### Brief:
Go from the first line below to the one with "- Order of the" and print each line exactly.

### Collected material:
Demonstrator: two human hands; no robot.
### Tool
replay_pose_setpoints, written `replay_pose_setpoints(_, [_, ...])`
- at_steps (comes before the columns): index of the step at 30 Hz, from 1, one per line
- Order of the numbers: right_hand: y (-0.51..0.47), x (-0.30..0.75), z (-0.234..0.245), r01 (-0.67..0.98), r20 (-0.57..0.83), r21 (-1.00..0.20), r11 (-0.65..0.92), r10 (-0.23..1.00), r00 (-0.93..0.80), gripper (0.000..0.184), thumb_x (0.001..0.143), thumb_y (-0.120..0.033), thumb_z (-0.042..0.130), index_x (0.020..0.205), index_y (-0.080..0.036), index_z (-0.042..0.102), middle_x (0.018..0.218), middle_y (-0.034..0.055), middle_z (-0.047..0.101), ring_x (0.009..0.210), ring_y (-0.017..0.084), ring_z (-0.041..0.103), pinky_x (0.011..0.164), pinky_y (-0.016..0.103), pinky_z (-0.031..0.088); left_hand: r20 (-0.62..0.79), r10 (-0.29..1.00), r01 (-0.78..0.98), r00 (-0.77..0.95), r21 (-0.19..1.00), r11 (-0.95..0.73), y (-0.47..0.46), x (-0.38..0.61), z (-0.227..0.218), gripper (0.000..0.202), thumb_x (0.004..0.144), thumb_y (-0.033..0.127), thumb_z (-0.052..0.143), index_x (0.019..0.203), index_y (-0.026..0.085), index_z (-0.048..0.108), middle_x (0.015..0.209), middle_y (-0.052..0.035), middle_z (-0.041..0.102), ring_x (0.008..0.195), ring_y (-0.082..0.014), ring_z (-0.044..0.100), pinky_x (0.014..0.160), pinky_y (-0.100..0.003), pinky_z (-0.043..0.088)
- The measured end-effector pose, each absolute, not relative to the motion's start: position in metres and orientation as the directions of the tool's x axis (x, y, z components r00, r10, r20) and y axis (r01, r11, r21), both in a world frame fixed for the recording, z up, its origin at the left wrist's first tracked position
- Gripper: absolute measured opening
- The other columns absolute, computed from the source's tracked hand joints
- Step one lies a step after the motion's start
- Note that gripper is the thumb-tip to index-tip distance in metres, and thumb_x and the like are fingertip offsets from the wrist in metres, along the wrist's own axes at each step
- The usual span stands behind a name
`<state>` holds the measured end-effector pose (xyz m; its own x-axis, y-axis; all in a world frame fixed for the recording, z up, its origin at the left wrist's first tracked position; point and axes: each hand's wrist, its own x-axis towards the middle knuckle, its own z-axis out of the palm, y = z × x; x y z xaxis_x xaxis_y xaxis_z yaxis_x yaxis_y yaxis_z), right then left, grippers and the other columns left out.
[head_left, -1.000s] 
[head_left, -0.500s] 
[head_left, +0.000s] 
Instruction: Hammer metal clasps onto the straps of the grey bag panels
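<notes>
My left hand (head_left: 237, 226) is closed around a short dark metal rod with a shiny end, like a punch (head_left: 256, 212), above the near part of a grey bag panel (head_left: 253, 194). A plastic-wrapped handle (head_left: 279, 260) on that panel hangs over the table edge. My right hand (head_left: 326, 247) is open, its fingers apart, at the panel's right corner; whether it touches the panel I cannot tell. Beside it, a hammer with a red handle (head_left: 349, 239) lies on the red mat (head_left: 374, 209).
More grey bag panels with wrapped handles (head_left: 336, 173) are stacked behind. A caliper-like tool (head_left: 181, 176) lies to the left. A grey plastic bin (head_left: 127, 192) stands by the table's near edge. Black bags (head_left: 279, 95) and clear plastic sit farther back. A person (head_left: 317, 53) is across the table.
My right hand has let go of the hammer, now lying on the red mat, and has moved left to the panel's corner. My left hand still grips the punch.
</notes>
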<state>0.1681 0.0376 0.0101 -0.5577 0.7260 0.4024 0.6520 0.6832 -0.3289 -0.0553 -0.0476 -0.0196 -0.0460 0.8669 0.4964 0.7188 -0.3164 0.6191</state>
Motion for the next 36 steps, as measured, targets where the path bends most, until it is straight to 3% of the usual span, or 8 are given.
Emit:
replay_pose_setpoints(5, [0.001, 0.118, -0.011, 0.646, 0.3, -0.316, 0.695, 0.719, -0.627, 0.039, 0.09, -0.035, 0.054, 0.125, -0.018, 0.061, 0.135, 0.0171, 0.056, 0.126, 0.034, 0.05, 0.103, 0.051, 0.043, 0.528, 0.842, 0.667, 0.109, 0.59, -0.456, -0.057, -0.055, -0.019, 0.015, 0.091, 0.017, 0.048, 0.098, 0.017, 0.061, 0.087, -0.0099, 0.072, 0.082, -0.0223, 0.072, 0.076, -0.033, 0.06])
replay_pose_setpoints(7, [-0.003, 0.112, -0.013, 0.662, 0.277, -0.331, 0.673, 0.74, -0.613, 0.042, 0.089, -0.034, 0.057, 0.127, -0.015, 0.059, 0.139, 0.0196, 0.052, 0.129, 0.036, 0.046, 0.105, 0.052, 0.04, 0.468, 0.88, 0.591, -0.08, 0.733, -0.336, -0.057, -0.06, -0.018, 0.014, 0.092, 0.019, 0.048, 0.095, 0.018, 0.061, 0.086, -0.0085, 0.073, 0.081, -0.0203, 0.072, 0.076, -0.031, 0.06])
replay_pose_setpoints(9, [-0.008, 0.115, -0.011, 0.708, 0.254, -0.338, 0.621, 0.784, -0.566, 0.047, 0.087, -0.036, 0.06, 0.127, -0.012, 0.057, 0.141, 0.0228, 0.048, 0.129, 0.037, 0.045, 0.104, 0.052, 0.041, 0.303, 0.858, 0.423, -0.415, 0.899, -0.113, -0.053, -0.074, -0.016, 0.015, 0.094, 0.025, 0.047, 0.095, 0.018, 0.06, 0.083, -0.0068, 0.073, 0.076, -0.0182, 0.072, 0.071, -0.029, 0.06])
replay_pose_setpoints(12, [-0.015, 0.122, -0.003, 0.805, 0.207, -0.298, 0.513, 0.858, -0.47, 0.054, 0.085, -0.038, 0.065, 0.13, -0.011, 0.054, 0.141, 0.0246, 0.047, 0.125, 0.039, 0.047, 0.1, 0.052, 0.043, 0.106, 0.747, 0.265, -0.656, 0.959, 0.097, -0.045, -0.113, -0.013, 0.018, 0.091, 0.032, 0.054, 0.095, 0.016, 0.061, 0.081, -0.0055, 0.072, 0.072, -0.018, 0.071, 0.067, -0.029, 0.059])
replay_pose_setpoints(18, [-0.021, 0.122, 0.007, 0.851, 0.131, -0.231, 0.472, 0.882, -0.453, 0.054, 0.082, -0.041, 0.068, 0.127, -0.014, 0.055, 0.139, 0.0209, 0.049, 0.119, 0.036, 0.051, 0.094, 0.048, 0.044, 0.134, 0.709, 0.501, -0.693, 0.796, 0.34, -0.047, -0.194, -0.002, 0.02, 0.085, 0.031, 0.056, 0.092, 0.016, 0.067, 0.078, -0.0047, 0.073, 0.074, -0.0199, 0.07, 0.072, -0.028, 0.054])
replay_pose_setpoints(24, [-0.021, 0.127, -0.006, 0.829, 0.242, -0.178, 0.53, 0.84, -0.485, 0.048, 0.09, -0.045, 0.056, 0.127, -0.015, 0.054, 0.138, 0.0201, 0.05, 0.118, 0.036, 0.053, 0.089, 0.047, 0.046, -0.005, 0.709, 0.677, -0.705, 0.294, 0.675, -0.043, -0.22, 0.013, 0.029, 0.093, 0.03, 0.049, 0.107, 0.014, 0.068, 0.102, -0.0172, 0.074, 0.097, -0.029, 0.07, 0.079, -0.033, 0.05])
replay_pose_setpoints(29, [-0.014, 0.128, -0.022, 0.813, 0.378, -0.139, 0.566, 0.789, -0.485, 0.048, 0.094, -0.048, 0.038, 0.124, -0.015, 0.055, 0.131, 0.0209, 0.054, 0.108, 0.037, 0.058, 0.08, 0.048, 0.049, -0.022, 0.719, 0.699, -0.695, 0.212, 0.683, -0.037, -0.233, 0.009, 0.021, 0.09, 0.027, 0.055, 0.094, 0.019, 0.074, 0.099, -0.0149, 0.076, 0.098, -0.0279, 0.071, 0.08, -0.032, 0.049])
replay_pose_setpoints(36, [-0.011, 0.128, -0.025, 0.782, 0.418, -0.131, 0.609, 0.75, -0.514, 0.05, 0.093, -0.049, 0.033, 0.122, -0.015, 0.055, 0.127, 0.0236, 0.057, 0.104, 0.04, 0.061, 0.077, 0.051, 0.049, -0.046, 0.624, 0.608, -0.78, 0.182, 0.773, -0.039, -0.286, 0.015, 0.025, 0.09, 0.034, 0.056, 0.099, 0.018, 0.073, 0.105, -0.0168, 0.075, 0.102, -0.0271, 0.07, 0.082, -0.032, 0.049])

### Solution to this exercise:
Demonstrator: two human hands; no robot.
### Tool
replay_pose_setpoints, written `replay_pose_setpoints(_, [_, ...])`
- at_steps (comes before the columns): index of the step at 30 Hz, from 1, one per line
- Order of the numbers: right_hand: y (-0.51..0.47), x (-0.30..0.75), z (-0.234..0.245), r01 (-0.67..0.98), r20 (-0.57..0.83), r21 (-1.00..0.20), r11 (-0.65..0.92), r10 (-0.23..1.00), r00 (-0.93..0.80), gripper (0.000..0.184), thumb_x (0.001..0.143), thumb_y (-0.120..0.033), thumb_z (-0.042..0.130), index_x (0.020..0.205), index_y (-0.080..0.036), index_z (-0.042..0.102), middle_x (0.018..0.218), middle_y (-0.034..0.055), middle_z (-0.047..0.101), ring_x (0.009..0.210), ring_y (-0.017..0.084), ring_z (-0.041..0.103), pinky_x (0.011..0.164), pinky_y (-0.016..0.103), pinky_z (-0.031..0.088); left_hand: r20 (-0.62..0.79), r10 (-0.29..1.00), r01 (-0.78..0.98), r00 (-0.77..0.95), r21 (-0.19..1.00), r11 (-0.95..0.73), y (-0.47..0.46), x (-0.38..0.61), z (-0.227..0.218), gripper (0.000..0.202), thumb_x (0.004..0.144), thumb_y (-0.033..0.127), thumb_z (-0.052..0.143), index_x (0.019..0.203), index_y (-0.026..0.085), index_z (-0.048..0.108), middle_x (0.015..0.209), middle_y (-0.052..0.035), middle_z (-0.041..0.102), ring_x (0.008..0.195), ring_y (-0.082..0.014), ring_z (-0.044..0.100), pinky_x (0.014..0.160), pinky_y (-0.100..0.003), pinky_z (-0.043..0.088)

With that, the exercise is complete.